What if children can’t get in or feel uncomfortable?

“We know that many times children may be embarrassed or reluctant to tell us what they need. So we want to expand into the community,” Mawhinney says. “We will take these things to them.”

A simple but powerful proposition: Rams Van includes a desk where school staff can help parents or guardians complete paperwork.


Mawhinney meets with children and parents on site. Or where she is. Or both.

In his office, which is connected to the high school, he keeps two drawers full of snacks. There are regular emails from kids asking, “Hey, can I come downstairs and have a snack?” (Her answer: Yes, but not as an excuse to skip class.)

You can hear her enthusiasm as she talks about what started at lunchtime. A group of children now regularly drop in for a meal at her office, rather than the cafeteria.

These are not sports stars or kids who expected to become top students since middle school. They’re just teenagers who know they’re welcome in their district’s superintendent’s workplace. They know that even though she is busy, she will find time to hear what they think about them and what’s new in their lives.

They know they matter.

Add these initiatives together and look at it from a longer perspective. What is becoming clear: these efforts are about education, community, and the overall well-being of children. They use school as a conscious tool to connect the neighborhoods that make up the district and show each student that they are not just a cog in some educational machine.
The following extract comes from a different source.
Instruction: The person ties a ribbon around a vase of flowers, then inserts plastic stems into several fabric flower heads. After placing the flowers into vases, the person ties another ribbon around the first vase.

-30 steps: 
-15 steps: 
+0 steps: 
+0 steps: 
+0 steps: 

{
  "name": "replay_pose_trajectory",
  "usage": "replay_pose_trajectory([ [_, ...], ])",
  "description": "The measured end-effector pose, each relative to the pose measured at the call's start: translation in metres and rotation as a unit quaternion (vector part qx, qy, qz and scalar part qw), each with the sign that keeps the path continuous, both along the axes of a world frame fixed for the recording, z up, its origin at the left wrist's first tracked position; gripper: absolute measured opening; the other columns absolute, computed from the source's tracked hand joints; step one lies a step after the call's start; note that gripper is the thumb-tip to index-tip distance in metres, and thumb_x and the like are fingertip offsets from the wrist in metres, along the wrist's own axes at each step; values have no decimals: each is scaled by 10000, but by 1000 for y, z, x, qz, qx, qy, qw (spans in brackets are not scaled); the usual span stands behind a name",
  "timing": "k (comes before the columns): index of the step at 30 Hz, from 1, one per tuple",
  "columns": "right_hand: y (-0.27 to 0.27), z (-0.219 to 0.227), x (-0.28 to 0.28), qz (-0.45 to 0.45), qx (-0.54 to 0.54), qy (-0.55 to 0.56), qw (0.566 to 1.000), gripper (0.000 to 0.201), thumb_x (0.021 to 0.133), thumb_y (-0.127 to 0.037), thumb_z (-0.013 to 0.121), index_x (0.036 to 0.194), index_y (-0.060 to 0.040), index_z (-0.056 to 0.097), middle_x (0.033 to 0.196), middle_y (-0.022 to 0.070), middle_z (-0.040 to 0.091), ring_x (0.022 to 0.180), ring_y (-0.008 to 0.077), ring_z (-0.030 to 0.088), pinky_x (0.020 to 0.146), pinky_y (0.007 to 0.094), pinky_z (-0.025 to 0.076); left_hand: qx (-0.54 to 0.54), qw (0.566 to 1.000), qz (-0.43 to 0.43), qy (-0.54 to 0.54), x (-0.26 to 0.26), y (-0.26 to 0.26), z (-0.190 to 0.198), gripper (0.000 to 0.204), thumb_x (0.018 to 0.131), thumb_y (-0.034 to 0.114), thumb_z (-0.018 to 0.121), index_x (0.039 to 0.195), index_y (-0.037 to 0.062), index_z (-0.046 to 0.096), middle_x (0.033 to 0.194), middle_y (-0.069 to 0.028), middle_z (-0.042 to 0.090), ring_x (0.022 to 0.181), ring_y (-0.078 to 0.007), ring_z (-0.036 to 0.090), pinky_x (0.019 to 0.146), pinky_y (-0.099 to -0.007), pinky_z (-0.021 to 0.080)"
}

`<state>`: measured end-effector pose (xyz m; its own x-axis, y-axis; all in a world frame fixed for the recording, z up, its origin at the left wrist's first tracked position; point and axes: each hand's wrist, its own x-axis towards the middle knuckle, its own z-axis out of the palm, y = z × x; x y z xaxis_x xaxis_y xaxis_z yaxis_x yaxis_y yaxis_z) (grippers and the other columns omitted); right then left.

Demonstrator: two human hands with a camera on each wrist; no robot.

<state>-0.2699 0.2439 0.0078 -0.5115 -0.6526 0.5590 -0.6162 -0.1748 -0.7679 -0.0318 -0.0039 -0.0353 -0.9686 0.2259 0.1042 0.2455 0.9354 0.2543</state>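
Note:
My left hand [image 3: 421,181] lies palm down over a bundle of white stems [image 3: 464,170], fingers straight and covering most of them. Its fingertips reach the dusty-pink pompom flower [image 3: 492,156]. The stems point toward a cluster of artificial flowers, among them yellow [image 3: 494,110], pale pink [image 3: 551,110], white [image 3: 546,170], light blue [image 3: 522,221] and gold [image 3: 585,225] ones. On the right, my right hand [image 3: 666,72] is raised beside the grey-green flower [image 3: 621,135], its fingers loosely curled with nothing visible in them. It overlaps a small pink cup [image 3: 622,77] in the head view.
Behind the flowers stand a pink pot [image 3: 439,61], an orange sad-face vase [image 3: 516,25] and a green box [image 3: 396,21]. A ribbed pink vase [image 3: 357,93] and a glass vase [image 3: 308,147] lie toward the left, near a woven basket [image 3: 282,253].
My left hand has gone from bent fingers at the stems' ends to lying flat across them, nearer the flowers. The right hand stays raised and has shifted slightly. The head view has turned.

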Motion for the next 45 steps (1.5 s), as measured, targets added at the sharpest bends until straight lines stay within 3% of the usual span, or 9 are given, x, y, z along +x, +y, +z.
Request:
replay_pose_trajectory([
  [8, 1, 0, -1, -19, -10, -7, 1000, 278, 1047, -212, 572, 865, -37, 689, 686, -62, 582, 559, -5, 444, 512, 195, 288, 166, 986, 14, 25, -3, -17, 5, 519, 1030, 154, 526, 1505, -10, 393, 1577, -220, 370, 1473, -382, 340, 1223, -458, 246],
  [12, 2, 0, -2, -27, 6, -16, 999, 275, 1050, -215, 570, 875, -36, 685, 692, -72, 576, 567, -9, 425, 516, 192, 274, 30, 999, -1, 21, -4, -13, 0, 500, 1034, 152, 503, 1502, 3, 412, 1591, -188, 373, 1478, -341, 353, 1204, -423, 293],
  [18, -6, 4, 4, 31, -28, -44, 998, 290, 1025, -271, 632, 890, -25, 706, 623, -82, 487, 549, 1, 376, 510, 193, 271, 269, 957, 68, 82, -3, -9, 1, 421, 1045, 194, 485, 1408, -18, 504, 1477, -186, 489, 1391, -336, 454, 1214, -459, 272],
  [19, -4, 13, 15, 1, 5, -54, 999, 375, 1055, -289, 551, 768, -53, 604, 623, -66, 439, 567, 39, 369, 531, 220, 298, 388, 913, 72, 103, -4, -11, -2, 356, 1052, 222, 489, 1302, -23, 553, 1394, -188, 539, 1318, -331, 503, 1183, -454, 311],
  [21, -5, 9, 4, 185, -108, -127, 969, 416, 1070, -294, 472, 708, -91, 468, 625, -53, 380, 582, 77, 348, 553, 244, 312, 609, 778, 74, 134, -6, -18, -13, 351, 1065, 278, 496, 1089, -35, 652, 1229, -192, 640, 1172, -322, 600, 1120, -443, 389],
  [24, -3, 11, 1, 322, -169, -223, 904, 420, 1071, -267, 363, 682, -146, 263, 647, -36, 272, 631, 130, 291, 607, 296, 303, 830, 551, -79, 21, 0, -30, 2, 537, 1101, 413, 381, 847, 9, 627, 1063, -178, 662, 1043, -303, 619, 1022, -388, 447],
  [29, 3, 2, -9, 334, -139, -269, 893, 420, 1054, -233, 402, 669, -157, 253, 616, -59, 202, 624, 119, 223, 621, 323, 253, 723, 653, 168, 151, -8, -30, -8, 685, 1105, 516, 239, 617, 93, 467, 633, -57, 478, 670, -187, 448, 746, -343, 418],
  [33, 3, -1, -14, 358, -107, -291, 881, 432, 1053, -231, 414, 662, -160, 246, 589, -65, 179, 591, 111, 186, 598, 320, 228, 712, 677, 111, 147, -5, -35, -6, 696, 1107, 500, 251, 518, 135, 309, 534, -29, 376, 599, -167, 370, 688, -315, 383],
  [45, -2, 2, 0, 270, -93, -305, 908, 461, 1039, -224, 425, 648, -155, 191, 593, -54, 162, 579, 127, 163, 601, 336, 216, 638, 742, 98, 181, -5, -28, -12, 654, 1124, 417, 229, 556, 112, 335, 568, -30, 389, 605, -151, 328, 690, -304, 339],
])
These moments of community connection were evident during the recent Rams Van launch, which was featured at Harvest Moon, a district parent-owned cafe. As you might expect, people loved it.

“People who understand this area know there is a huge need,” Mawhinney says, and Highlands is working to meet that need.

It all comes down to the philosophy at work in the Highlands, where the community and its needs help shape the contours of the education system today and tomorrow.

“We know we need to meet our families where they are,” Mawhinney says. “That’s what you’re going to see throughout the community and our neighborhoods.”